Recorded data ->
= = =

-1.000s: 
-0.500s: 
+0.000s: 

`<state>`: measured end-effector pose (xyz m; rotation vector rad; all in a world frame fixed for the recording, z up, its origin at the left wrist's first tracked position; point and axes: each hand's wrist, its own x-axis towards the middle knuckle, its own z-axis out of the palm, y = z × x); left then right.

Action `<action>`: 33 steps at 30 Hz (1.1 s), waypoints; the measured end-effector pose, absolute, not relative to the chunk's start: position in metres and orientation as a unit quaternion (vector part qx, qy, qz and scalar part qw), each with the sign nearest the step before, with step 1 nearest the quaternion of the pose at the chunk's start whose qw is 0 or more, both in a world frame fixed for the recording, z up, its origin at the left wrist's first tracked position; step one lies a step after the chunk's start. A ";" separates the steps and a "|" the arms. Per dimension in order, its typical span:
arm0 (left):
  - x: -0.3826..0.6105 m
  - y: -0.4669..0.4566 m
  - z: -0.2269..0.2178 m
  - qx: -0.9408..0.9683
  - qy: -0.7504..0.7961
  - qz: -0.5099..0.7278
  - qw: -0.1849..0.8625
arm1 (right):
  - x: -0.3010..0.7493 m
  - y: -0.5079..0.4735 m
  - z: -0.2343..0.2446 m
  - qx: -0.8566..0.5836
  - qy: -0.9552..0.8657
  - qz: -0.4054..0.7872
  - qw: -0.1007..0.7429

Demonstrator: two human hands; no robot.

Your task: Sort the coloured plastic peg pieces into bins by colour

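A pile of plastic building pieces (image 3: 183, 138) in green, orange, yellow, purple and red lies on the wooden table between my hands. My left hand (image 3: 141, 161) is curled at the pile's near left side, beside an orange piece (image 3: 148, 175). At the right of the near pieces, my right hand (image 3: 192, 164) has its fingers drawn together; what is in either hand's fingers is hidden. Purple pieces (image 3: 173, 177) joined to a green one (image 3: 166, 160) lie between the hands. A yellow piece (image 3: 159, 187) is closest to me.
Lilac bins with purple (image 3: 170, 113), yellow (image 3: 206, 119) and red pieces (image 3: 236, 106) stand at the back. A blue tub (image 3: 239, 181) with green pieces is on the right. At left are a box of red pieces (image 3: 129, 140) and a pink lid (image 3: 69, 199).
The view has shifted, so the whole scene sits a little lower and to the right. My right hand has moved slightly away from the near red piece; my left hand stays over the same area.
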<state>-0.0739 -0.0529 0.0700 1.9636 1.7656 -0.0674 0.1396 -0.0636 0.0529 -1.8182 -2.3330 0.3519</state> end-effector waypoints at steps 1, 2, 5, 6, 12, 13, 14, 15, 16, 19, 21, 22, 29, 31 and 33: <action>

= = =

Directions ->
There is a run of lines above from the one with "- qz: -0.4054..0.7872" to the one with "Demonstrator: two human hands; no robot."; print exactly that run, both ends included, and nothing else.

Exercise response ->
  - qz: -0.4054..0.7872
  - qw: -0.1007..0.7429

Demonstrator: two human hands; no robot.

Nothing else is required to finish the exercise.